TiDB: Architecture and Use Cases of A Cloud-Native NewSQL Database

2018-11-02Kevin XuEngineering

TiDB is an open source cloud-native distributed database that handles hybrid transactional and analytical processing (HTAP) workloads--a member of the NewSQL class of databases that's reinventing how a relational database can be designed, built, and deployed at massive scale. ("Ti" for those of you wondering stands for "Titanium".) Since PingCAP started building TiDB just three and a half years ago, it has become one of the fastest-growing databases in the world, supported by a strong, vibrant community (at time of writing: 15,000+ GitHub stars, 200+ contributors, 7200+ commits, 2000+ forks). TiDB was recently recognized by InfoWorld's Bossie Awards 2018, as one of the best open source software projects in the data storage and analytics space.

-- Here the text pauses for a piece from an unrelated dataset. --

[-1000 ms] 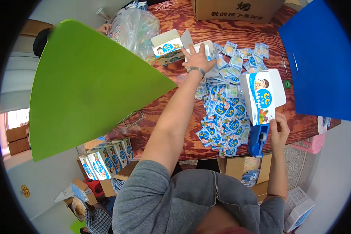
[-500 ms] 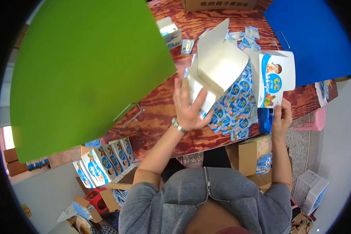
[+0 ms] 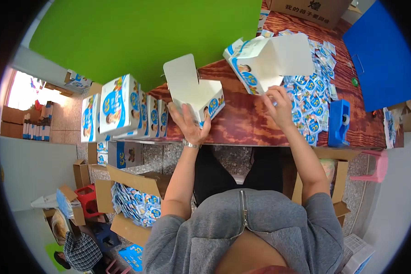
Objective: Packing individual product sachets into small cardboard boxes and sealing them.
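Wood-grain tabletop, reddish brown [image 3: 237, 133], w/ a green board [image 3: 146, 39] across its far left & a blue board [image 3: 382, 57] far right. Landmark = the sachet heap [image 3: 311, 107]. L carton [image 3: 212, 98] is well left of it, mouth up, flap back; R carton [image 3: 250, 68] is just left of the heap's far part, tipped, flap out over some sachets. Tape dispenser [image 3: 338, 123] sits just right of the heap's near end; carton row [image 3: 119, 107] is far left of it.

L hand [image 3: 192, 129]: fingers spread, laid on the L carton's near corner, not clenched. R hand [image 3: 278, 107]: fingers bent at the R carton's lower edge, btwn that carton & the heap; a bit blurred, can't tell if it's pinching or only touching.

To do it well, IMO: steady the L carton low, w/ light pressure, as thin card prob. dents. Take the R carton by a wall, not the flap, & lift the flap clear first, else it could sweep sachets off the heap.
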The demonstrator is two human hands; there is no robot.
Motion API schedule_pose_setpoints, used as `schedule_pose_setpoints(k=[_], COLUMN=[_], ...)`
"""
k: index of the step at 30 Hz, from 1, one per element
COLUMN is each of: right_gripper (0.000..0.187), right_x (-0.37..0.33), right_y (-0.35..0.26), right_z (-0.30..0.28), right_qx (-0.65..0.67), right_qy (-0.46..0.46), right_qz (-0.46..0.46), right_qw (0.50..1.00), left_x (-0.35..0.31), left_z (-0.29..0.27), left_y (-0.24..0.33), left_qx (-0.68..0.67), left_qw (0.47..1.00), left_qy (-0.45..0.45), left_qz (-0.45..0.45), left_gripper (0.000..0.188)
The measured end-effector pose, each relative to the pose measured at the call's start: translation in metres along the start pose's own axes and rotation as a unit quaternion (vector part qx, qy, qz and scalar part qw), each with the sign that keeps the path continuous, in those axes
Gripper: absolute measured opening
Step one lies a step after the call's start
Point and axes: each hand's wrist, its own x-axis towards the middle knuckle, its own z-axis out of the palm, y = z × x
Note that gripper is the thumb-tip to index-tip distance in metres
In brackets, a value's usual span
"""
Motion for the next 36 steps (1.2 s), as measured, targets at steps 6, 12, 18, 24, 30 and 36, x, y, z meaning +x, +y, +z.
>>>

In this article, I'll walk through the core features and architectural design of TiDB, the three main use cases that TiDB is fulfilling for its 300+ production users, and a preview of its cloud-based product offering.

Core Features

TiDB's core features include elastic horizontal scalability, distributed transactions with ACID guarantee, high availability, and real-time analysis on live transaction data. While these terms are commonly thrown out as marketing speaks in the database industry, they are actually difficult technical challenges that our team and community have been working hard on since day 1. Here's how TiDB's unique architecture and implementation deliver on these features.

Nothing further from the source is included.